Após os seguidos fracassos ao tentar entrar para Escola Naval, Manet consegue apoio de seus pais para estudar no ateliê do pintor e mestre Thomas Couture, onde ficou por seis anos. Thomas Couture tinha um estilo acadêmico, estudou na École des Beaux-Arts de Paris ("Escola de Belas Artes"), suas mais conhecidas obras foram Os Romanos e A Decadência.
Durante seis anos, Manet procurou aprender as bases técnicas da pintura e fez cópias de obras expostas no Louvre (cópias de obras de Ticiano, Velazquez, Tintoretto e Delacroix). Manet completou seu aprendizado viajando e conhecendo museus de outros países europeus (Itália, Holanda, Alemanha, Áustria e outros). Em uma das viagens à Itália, Manet copiaria Vênus de Urbino de Ticiano que seria sua inspiração para fazer anos depois Olympia.
Em 1852, Manet teve um filho ilegítimo com Suzanne Leenhoff. Suzanne tinha origem holandesa e era professora de piano. O pai de Manet se opôs ao casamento dos dois que só aconteceu depois que o Sr. Manet morreu.

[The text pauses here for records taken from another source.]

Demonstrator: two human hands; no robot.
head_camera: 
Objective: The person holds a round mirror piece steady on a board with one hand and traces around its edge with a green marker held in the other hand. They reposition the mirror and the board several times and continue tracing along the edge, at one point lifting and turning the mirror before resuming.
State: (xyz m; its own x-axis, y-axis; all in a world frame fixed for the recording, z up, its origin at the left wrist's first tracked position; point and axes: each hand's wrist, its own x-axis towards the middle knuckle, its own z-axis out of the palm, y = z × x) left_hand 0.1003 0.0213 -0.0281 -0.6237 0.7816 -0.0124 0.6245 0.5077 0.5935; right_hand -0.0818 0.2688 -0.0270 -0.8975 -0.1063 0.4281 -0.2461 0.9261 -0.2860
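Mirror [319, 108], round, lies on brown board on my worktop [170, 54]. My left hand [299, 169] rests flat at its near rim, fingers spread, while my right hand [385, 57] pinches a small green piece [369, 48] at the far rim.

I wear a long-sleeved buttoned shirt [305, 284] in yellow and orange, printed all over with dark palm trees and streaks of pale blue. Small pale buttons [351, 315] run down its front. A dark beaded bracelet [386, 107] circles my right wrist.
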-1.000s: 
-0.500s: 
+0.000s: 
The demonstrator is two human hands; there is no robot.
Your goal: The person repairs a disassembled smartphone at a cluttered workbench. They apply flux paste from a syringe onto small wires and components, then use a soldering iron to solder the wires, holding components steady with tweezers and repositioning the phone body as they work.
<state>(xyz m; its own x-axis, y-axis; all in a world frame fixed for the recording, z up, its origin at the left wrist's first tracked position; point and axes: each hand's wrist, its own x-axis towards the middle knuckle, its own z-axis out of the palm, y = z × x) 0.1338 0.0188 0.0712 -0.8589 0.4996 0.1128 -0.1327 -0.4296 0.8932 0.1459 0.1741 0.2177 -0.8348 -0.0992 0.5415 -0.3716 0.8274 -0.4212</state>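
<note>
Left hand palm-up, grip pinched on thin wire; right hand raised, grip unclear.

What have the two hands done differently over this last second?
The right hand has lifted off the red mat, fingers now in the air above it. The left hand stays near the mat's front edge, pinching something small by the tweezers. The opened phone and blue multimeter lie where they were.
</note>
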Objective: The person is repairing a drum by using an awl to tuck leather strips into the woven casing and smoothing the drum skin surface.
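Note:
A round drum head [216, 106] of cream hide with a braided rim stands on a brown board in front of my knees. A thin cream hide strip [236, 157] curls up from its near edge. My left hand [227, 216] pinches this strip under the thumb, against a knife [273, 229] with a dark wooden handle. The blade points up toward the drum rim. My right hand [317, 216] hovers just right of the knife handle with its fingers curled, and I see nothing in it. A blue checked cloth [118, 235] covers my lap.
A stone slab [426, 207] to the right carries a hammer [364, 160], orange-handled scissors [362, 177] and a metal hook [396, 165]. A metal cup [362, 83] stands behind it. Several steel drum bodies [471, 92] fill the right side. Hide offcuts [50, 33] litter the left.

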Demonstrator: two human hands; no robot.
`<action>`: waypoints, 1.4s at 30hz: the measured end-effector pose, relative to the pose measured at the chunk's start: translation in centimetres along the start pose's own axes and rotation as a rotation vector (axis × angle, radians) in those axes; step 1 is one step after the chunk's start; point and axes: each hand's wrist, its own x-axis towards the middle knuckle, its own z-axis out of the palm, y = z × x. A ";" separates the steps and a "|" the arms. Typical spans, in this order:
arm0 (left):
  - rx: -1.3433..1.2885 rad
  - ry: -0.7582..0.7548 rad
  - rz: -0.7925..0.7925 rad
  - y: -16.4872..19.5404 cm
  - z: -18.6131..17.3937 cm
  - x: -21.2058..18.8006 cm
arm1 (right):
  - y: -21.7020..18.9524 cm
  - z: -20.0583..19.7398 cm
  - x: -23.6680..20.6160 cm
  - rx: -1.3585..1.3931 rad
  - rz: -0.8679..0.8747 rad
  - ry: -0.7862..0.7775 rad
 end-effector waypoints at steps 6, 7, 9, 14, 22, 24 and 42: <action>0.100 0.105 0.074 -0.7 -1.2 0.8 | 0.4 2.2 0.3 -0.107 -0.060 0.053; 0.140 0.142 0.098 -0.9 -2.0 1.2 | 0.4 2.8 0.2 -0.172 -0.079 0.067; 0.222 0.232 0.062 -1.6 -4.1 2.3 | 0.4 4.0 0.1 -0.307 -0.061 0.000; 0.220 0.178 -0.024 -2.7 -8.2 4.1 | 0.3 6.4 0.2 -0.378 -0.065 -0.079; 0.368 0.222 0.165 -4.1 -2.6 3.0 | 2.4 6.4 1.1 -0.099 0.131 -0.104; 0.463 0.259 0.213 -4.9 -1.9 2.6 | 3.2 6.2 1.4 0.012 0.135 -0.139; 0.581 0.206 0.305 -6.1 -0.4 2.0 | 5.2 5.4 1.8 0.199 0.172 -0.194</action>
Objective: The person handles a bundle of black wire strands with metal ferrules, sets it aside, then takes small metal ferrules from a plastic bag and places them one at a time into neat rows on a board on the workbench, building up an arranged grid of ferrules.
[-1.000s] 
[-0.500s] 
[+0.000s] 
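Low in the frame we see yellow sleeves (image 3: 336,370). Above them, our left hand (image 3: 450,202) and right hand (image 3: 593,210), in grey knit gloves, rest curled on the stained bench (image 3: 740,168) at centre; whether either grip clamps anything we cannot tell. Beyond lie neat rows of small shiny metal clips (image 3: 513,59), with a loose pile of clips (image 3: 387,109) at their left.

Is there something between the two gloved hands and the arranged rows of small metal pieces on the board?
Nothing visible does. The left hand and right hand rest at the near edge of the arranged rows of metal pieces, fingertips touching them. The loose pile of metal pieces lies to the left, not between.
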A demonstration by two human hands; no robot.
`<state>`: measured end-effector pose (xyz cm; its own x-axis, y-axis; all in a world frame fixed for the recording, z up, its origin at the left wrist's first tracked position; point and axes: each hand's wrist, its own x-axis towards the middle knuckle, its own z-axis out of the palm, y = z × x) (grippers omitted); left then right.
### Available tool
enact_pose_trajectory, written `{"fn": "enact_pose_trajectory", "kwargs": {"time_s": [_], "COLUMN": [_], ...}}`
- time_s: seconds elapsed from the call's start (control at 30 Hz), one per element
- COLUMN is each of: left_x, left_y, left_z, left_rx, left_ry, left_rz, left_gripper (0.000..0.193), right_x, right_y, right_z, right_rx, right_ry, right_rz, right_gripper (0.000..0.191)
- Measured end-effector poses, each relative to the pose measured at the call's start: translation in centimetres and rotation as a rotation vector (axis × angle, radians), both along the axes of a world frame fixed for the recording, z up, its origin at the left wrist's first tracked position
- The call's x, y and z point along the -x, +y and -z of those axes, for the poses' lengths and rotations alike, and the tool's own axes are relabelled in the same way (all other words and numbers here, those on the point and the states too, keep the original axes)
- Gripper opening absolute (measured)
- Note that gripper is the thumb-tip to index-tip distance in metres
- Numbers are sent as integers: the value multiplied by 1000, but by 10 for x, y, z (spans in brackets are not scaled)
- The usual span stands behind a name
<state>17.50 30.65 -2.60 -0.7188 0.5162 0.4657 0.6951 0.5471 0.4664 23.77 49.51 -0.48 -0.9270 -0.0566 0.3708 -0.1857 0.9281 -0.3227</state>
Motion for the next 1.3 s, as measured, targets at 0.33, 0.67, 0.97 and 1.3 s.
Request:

No ano de 1856, Manet deixou o atelier de Couture por divergências artísticas. Segundo Couture, Manet não tinha tons intermediários entre a luz a e sombra. Para Manet, esses tons intermediários debilitavam a sombra e a luz, portanto ele acabava usando cores quase puras.
Em 1859, Manet envia o seu primeiro trabalho ao Salão de Paris ("O Bebedor de Absinto"), obra realista influenciada pelas obras do pintor Gustave Courbet e também pela obra Menippe de Diego Velázquez. A obra foi recusada pelo Salão. O júri não estava aberto ainda para novas ideias. A imagem do bebedor apareceria em outro quadro de Manet, "O velho músico" de 1862.
Após o abandono do ateliê de Couture, Manet tinha um certo fascínio pela arte da Península Ibérica. Entre as suas obras da época estão: "Lola de Valência" (que retrata uma dançarina em trajes espanhóis tradicionais), "O Cantor Espanhol", "Jovem Homem em costume de Majo", "Bailado Espanhol" e "Mile V. em costume de espada" (cuja modelo foi Victorine Meurent vestida de toureiro). Estes dois últimos expostos no Salão dos Recusados de 1863. Seu período hispânico era influenciado pelas obras de Diego Velázquez.